#### What you should do:
Lines outside the range are not wanted. Give again exactly the lines between the line holding "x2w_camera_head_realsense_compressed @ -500" and the line holding "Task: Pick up", inclusive, from the listing below.

Data below Start Marker

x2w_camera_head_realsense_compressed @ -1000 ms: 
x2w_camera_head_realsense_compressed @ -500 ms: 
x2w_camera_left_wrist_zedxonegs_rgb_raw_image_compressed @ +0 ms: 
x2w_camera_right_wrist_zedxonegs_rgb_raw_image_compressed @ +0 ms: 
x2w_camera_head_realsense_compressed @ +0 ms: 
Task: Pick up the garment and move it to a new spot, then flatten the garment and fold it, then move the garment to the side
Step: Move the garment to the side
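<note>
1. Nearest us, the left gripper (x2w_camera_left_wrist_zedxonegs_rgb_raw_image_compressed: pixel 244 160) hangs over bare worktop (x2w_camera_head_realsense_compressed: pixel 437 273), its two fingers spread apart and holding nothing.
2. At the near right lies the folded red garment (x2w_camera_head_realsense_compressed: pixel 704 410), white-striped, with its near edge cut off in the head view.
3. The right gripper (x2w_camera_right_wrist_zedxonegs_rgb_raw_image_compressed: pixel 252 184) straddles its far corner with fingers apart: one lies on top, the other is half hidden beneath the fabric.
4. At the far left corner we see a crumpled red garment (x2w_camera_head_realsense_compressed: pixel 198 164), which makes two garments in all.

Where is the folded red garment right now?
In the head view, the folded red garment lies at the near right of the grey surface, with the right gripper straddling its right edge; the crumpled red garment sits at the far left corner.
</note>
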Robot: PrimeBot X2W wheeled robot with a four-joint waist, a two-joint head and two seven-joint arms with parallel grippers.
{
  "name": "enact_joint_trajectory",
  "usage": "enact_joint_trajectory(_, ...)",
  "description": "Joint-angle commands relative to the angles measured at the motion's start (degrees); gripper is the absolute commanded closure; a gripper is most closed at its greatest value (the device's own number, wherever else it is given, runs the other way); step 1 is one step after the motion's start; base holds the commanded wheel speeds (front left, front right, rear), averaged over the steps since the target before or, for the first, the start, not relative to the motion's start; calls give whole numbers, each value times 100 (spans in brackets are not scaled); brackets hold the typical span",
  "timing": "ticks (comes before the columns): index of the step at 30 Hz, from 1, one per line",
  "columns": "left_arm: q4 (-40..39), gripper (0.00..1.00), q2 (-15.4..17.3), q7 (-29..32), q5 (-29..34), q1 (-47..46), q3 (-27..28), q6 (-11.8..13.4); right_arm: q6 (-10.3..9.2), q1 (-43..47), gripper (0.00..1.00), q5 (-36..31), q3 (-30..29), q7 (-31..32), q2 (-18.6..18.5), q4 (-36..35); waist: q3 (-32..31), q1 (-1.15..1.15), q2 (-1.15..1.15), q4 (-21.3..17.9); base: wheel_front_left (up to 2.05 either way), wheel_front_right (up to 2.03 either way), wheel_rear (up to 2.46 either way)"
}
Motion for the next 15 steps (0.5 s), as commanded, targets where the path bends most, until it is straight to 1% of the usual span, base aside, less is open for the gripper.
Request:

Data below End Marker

#### Answer box:
x2w_camera_head_realsense_compressed @ -500 ms: 
x2w_camera_left_wrist_zedxonegs_rgb_raw_image_compressed @ +0 ms: 
x2w_camera_right_wrist_zedxonegs_rgb_raw_image_compressed @ +0 ms: 
x2w_camera_head_realsense_compressed @ +0 ms: 
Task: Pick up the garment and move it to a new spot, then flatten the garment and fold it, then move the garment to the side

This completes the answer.